YOUR TASK —
Find the number of lines below in which the word "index" appears, and write that number only.

DATASET EXCERPTS —

=== Section Start ===

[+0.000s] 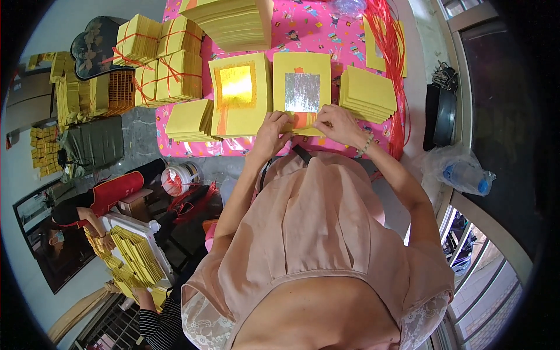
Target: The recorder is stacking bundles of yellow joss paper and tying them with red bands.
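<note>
A yellow joss paper sheet with a silver foil square (302, 92) lies in front of me on the table, apparently on top of a stack. At its near edge, my left hand (273, 134) pinches the left corner. My right hand (339, 124), a bracelet on its wrist, is closed on the same edge further right. Between the hands the edge is folded up into a narrow strip over an orange-red patch. Just left stands a stack of yellow joss paper with a gold foil square (235, 85). Folded yellow papers (365, 94) lie beside my right hand.
More folded papers (190, 118) lie at the left on the pink patterned tablecloth (300, 35). Bundles tied with red string (169, 76) and a tall paper stack (230, 26) stand behind. Red strings (395, 87) hang over the right edge. At lower left, other people handle yellow papers (135, 254).
</note>
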`<state>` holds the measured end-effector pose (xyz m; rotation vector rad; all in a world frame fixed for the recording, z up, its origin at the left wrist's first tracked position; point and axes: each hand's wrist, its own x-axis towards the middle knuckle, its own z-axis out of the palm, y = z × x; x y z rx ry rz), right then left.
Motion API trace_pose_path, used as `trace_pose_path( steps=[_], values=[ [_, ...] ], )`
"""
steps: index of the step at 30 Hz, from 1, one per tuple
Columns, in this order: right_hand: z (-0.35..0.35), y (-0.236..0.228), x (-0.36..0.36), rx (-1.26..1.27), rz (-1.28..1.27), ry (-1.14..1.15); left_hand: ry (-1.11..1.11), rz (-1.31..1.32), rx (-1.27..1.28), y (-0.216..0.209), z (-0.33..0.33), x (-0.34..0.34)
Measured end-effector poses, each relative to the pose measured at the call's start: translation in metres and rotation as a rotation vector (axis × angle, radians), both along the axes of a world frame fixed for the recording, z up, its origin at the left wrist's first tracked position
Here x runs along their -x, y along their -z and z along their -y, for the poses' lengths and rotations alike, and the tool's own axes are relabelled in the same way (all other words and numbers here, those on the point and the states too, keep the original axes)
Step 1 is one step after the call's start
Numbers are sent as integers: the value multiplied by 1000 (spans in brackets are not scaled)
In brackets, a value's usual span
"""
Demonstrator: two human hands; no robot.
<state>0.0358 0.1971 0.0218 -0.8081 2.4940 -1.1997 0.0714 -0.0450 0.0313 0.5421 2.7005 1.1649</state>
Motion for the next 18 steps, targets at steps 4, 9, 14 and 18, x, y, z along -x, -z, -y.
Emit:
trace_pose_path(
  steps=[4,9,14,18],
  values=[
    [-1,2,1,3,17,3,-4,13,-1,-2,0,0],
    [0,-2,1,-41,17,-24,-6,3,-1,-2,0,1],
    [-2,-1,-5,-58,-178,-96,-18,20,18,-1,2,3],
    [-2,-7,-8,-91,-251,-125,-12,24,42,-3,2,4]
  ],
)
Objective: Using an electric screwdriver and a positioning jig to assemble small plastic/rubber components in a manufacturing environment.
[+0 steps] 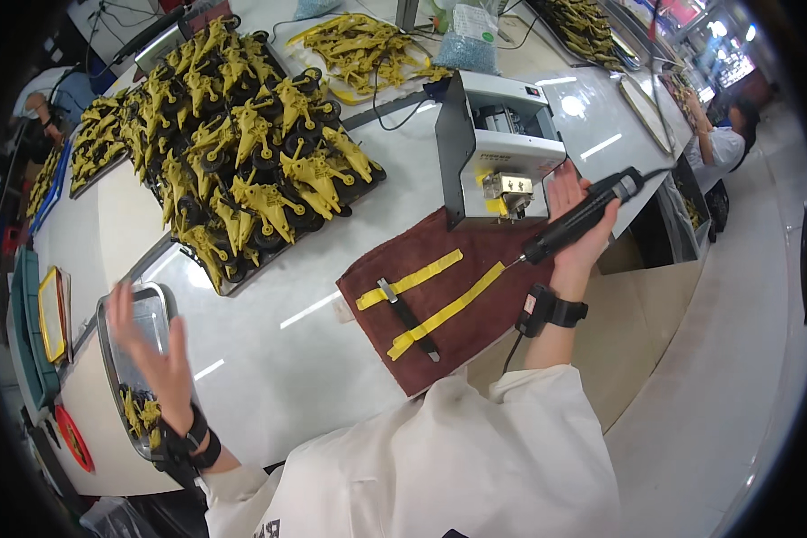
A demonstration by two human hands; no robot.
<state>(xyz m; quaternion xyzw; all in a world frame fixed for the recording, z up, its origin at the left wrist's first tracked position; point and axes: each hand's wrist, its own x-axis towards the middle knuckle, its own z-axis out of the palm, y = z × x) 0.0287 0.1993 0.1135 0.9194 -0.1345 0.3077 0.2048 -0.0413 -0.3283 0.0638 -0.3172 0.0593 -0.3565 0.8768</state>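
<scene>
My right hand (576,229) holds a black electric screwdriver (580,220), its thumb over the body and the other fingers stretched out. The thin bit points left over a brown cloth (475,309). On that cloth lie two strips of yellow tape (448,314) and a dark bar with grey ends (411,321). My left hand (150,350) is raised with fingers spread and holds nothing. It hovers by a metal tray (166,300), where a few small yellow parts (140,417) lie at the near end.
A white-and-black machine (502,134) stands behind the cloth. Far left, a large board carries many yellow parts with black wheels (251,134). More yellow parts (359,49) lie on a tray at the back. Other people (731,139) sit at far right and far left.
</scene>
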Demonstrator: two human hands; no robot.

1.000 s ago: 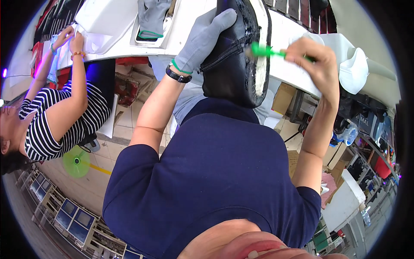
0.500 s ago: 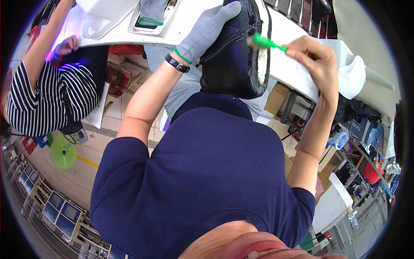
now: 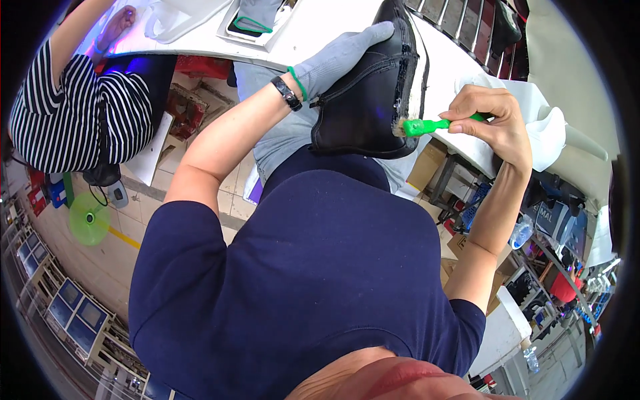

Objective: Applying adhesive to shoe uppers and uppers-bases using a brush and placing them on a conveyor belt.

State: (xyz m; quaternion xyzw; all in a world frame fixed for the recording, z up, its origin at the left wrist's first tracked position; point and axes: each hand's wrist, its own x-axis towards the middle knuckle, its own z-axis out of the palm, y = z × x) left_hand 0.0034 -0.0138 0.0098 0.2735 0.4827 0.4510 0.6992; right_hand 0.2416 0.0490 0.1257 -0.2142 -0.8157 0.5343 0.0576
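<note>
A black ankle boot (image 3: 360, 110) with a side zip lies tilted over my lap at the table's edge, its pale underside turned to the right. My left hand (image 3: 339, 59), in a grey knit glove with a green cuff, grips the boot from its left side; the fingers behind it are partly hidden. Bare, my right hand (image 3: 495, 119) pinches the handle of a green brush (image 3: 430, 126). The short bristles touch the boot's lower edge, where upper and underside meet.
The white table (image 3: 303, 33) runs across the top, bearing a white tray (image 3: 270, 41) with a grey glove. At the upper right are a metal roller rack (image 3: 460, 30) and another black shoe (image 3: 507, 27). A person in stripes (image 3: 120, 113) sits at the left, near a green fan (image 3: 89, 219).
My right hand has brought the brush down along the boot's edge, toward me. The boot has shifted slightly right and tilted, my left hand still on it. The neighbour's hand has moved up.
</note>
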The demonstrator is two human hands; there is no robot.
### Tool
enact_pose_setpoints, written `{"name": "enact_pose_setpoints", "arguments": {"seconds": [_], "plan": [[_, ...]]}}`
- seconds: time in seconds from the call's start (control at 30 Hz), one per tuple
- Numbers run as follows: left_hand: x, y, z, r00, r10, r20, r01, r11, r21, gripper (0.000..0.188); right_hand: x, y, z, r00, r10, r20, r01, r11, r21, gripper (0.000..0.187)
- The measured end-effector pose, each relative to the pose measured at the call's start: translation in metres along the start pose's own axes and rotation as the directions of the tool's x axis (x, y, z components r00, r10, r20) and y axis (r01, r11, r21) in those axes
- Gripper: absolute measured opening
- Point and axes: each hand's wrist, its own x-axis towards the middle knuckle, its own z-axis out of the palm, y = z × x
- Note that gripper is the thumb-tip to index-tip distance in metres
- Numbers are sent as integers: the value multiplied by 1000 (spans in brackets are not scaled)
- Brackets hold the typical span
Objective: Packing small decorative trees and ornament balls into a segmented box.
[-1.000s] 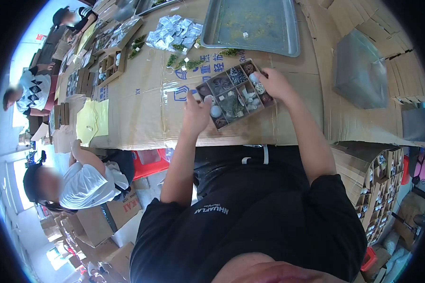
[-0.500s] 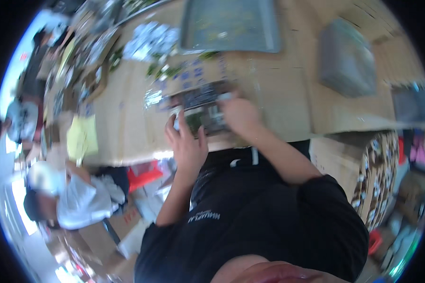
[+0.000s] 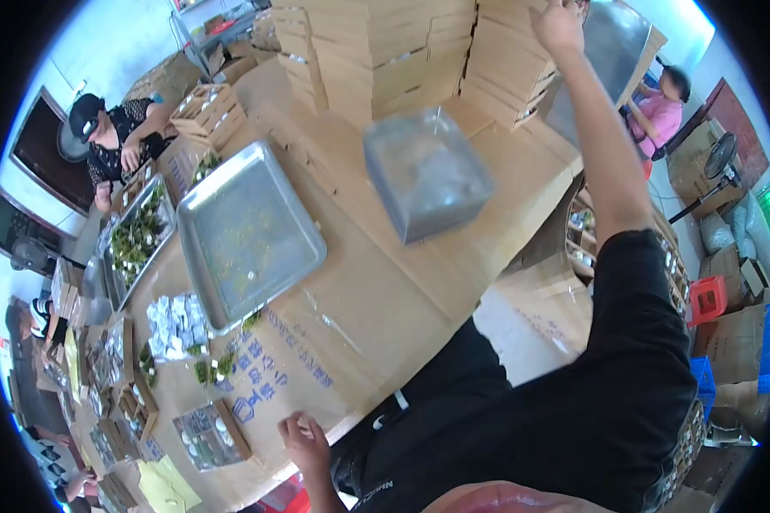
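My right arm stretches far to the upper right. There my right hand (image 3: 559, 27) is bent round the top part of a stack of slatted wooden crates (image 3: 509, 64); the picture's top edge cuts off some fingers. At the table's front edge, my left hand (image 3: 306, 440) holds nothing I can see, its fingers loosely curled and slightly apart. Left of it lies a shallow wooden box (image 3: 212, 436) with divided sections holding green, grey and white pieces. A pile of small white-grey packets (image 3: 178, 327) and bits of green moss (image 3: 214, 369) lie beyond the box.
A grey metal tray (image 3: 304, 248) takes up the table's middle left, with a second tray of moss (image 3: 137, 239) beside it. A clear plastic block-shaped container (image 3: 428, 179) stands before tall crate stacks (image 3: 419, 64). Co-workers are at the far left and upper right.
My view has swung to the right. My right hand has left the wooden box and reached up to the crate stack. My left hand has come off the box and rests apart from it.
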Motion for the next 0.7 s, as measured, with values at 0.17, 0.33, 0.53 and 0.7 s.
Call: {"name": "enact_pose_setpoints", "arguments": {"seconds": [0.17,0.33,0.53,0.7], "plan": [[9,25,22,1000,-27,11,27,998,-58,24,101,135,42,946,-81,315,267,747,-608,35],[27,55,16,999,8,48,-5,998,-66,18,100,159,30,969,-154,191,226,864,-451,32],[49,95,-11,968,226,-111,-243,952,-187,18,-36,39,-84,943,-290,162,321,921,-222,24],[38,164,-40,691,637,-342,-706,696,-129,40,-214,-93,-133,890,-452,59,425,869,253,9]]}}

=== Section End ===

ANSWER TO THE PROBLEM —
2